Currently does not work in shared object files.

How it works

There are a couple difficult to solve problems here that we've had to work around

  1. We need a compile time generated list of all possible exceptions. This cannot be done with the usual local static class instantiation as local statics are only initialized the first time they are hit. We need to register throws that haven't happened yet for this library to be useful
  2. We need a way to force an exception to throw, even if it's been hidden behind multiple if statements

Compiletime registry

We create a compiletime registry by getting our linker to help us out a little. The basic concept is that linux executables (ELF files) have several sections. You may have encountered .text, .data, and .bss. We can add as many sections as we want with our own names. To create a compiletime registry we insert a list of pointers to constexpr variables into our own tagged section. See CompiletimeRegistry.h for more details.

Force an exception

To force an exception we take advantage of the fact that on most platforms

  1. Pointers are passed in a register
  2. Registers do not have to be preserved from the callee

This allows us to replace the start of a function with a register push of our exception_ptr and a jump to a function that throws that pointer. Since we use a jump (or branch), and not a call, it seems like instead of calling our original function we called our throw function. It acts as if the original function was never even called.
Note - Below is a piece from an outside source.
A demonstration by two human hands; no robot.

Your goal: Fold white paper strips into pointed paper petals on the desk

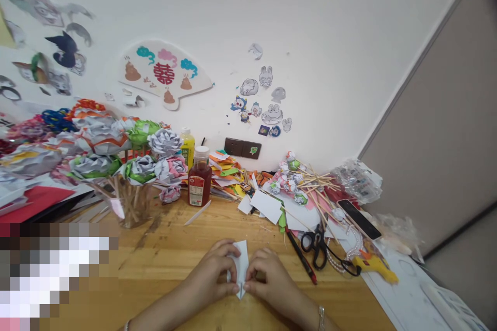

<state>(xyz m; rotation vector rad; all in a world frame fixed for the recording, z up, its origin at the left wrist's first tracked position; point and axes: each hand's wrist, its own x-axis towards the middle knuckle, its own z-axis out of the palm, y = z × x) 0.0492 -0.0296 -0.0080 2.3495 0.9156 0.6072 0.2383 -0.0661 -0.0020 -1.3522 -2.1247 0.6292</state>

To replace the start of a function we need to generate the appropriate opcodes for our processor. This involves a specialized opcode generator for each instruction set. To generate a new one we have to read the documentation for our instruction set and manually fill in the appropriate opcodes to populate a register with an immediate value and jump to somewhere else.

Once our opcodes are generated we can use the linux call mprotect to allow us to write into our exectuable section and swap out the start of our function.

Tests

Tests are contained in the test folder and built by default. You can run them on your target platform by using ./test_prog. I would suggest running the tests as a basic sanity to ensure the strategies used by this library are valid on your platform.